His dog lived, but the stress of his anxiety over the incident had gotten the better of him at the Jedi Master Conference, and the speech he’d been slated to give was a mess. By the time it was over, Yuri had talked himself mute, finally remembered his training to shut down all his (inconvenient) emotions, and was running on auto-pilot straight through the end of the convention. His control slipped again that evening, but for the most part, no one seemed to notice, and only his mentor and former Jedi Master Celestino Cialdini had anything to say about it, summarised as: cheer up, next time you’ll do better.

Yuri scoffed, staring at his reflection in a pool of rainwater near his stone hut. Not anymore, he wouldn’t. No more Jedi Conferences, no talks, no demonstrations, and no fear of ending up the underqualified Master to some poor Padawan out there.

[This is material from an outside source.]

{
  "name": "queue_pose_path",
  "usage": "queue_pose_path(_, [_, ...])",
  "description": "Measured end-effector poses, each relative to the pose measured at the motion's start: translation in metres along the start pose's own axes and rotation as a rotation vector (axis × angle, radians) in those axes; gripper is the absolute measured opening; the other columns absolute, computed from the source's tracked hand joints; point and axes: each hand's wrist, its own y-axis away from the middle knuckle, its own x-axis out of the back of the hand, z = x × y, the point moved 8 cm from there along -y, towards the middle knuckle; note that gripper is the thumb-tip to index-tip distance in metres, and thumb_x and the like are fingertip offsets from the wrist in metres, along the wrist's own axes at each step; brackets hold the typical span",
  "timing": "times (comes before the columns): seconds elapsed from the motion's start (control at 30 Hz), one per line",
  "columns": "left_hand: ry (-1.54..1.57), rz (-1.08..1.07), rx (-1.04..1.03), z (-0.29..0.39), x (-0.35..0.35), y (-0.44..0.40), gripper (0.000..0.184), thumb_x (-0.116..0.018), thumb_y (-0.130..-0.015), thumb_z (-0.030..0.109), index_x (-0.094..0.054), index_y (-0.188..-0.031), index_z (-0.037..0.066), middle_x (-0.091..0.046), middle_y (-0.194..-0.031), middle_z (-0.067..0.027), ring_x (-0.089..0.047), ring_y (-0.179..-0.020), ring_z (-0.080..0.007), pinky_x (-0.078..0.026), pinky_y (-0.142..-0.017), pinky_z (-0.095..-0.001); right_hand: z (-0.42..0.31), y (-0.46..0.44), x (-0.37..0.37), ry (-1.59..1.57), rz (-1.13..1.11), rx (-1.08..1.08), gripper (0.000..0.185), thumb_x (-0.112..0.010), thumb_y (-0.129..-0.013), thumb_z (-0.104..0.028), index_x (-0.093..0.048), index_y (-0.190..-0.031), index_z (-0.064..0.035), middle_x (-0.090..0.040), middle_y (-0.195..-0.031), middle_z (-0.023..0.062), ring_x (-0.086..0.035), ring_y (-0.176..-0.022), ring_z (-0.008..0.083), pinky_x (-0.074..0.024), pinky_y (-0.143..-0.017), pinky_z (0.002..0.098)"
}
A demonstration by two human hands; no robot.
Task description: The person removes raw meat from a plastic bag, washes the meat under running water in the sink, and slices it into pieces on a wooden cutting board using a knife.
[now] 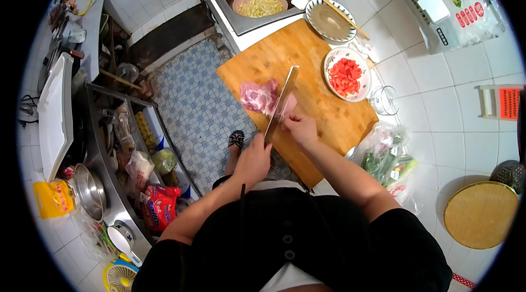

Now he was living on Ahch-To amoung the Caretakers, native Lanai who maintained the buildings left behind by the Jedi who had initially built a temple on one of the many archipelagos scattered around the planet. He hadn’t known any of their language when he’d first arrived, claiming he was there to investigate claims about the origins of the Jedi Order, and in the months since his arrival he’s been picking it up steadily, with an accent the Lanai found amusing. 

To his surprise, or perhaps to his lack of surprise, there was in fact an ancient temple of the Jedi Order on planet. He located it with some helpful pointers from the Lanai, getting him in contact with the Caretakers, in the weeks following his arrival. It was before he had any mastery of their tongue, for all he picked up on, “Hello!” and, “Jedi?” and “Watch out for those @#$% porgs!”

(The cursing might be his own addition. He never paid close enough attention to determine one way or the other. He was usually busy dodging porgs.)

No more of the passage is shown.